:: WHAT IS BEING ASKED ::
Leave the images out and repeat the data exactly as given.

:: PROVIDED DATA ::
· · · · ·

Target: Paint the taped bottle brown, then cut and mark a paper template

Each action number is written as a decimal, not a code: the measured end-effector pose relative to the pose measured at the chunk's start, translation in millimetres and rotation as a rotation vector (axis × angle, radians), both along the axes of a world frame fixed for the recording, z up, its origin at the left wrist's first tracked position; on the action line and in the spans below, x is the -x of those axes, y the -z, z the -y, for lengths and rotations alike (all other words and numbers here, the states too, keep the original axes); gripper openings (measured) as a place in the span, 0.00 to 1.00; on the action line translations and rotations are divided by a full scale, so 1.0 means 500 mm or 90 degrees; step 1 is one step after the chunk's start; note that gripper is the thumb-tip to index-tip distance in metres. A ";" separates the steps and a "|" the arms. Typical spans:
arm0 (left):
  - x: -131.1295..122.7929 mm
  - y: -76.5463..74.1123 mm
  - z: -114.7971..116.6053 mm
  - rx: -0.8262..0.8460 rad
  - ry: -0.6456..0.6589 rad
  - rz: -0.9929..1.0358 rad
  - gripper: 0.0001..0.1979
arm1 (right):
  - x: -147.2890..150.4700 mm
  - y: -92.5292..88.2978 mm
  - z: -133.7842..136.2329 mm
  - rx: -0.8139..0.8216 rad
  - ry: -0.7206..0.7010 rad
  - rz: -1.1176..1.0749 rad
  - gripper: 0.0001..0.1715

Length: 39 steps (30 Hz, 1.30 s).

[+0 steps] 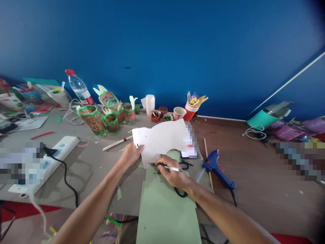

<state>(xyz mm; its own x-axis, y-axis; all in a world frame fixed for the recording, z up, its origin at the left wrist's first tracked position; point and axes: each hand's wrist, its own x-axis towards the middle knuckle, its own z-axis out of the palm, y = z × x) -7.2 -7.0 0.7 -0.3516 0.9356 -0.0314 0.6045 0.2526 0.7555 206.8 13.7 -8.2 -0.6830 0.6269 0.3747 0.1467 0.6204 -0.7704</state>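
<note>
A curved piece of white paper (162, 137) is held up over the table, its left end pinched by my left hand (132, 154). My right hand (172, 171) grips a pen (170, 167) with a clear barrel, its tip at the lower left edge of the paper, where small wavy marks show. Beneath both hands lies a long sheet of pale green paper (167, 213) that reaches over the table's front edge. Black-handled scissors (180, 192) lie under my right hand, partly hidden by it.
A blue glue gun (215, 166) and a thin wooden stick (208, 162) lie to the right. Brown-and-green decorated cups (92, 120) and a plastic bottle (80, 88) stand at the back left. A power strip (63, 147) is at left. A red cup (191, 111) holds yellow utensils.
</note>
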 end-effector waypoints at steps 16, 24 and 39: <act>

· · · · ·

:: EXERCISE RESULT ::
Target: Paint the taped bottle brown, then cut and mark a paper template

Each action number is written as a decimal, not a code: the measured end-effector pose relative to the pose measured at the chunk's start, translation in millimetres and rotation as a rotation vector (axis × angle, radians), both along the axes of a world frame fixed for the recording, z up, its origin at the left wrist's first tracked position; on the action line and in the spans below, x is the -x of those axes, y the -z, z the -y, for lengths and rotations alike (all other words and numbers here, the states too, keep the original axes); gripper openings (measured) as a place in the span, 0.00 to 1.00; on the action line translations and rotations are divided by a full scale, so 1.0 means 500 mm or 90 degrees; step 1 is one step after the chunk's start; note that gripper is the thumb-tip to index-tip distance in metres. A ";" separates the steps and a "|" the arms. Typical spans:
arm0 (left):
  - x: -131.1295..122.7929 mm
  - y: -76.5463..74.1123 mm
  - z: -114.7971..116.6053 mm
  - rx: -0.8262..0.8460 rad
  - ry: -0.6456..0.6589 rad
  - rz: -0.9929..1.0358 rad
  - gripper: 0.0001..0.1979
arm1 (right):
  - x: -147.2890..150.4700 mm
  - y: -92.5292..88.2978 mm
  - z: -133.7842..136.2329 mm
  - rx: -0.8139..0.8216 rad
  - ry: -0.7206..0.7010 rad
  - rz: -1.1176..1.0749 rad
  - gripper: 0.0001..0.1715

Length: 39 steps (30 Hz, 1.30 s).

[+0 steps] 

<state>(xyz mm; its own x-axis, y-axis; all in a world frame fixed for the recording, z up, its origin at the left wrist's first tracked position; point and axes: each hand's wrist, its own x-axis towards the middle knuckle, its own z-axis out of the palm, y = z × x) -7.2 -7.0 0.7 -0.3516 0.9356 -0.0314 0.6045 0.2526 0.7555 206.8 13.7 -8.2 -0.6830 0.6269 0.3747 0.1467 0.6204 -0.7704</state>
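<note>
A curved piece of white paper (162, 137) is held up over the table, its left end pinched by my left hand (132, 154). My right hand (172, 171) grips a pen (170, 167) with a clear barrel, its tip at the lower left edge of the paper, where small wavy marks show. Beneath both hands lies a long sheet of pale green paper (167, 213) that reaches over the table's front edge. Black-handled scissors (180, 192) lie under my right hand, partly hidden by it.
A blue glue gun (215, 166) and a thin wooden stick (208, 162) lie to the right. Brown-and-green decorated cups (92, 120) and a plastic bottle (80, 88) stand at the back left. A power strip (63, 147) is at left. A red cup (191, 111) holds yellow utensils.
</note>
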 end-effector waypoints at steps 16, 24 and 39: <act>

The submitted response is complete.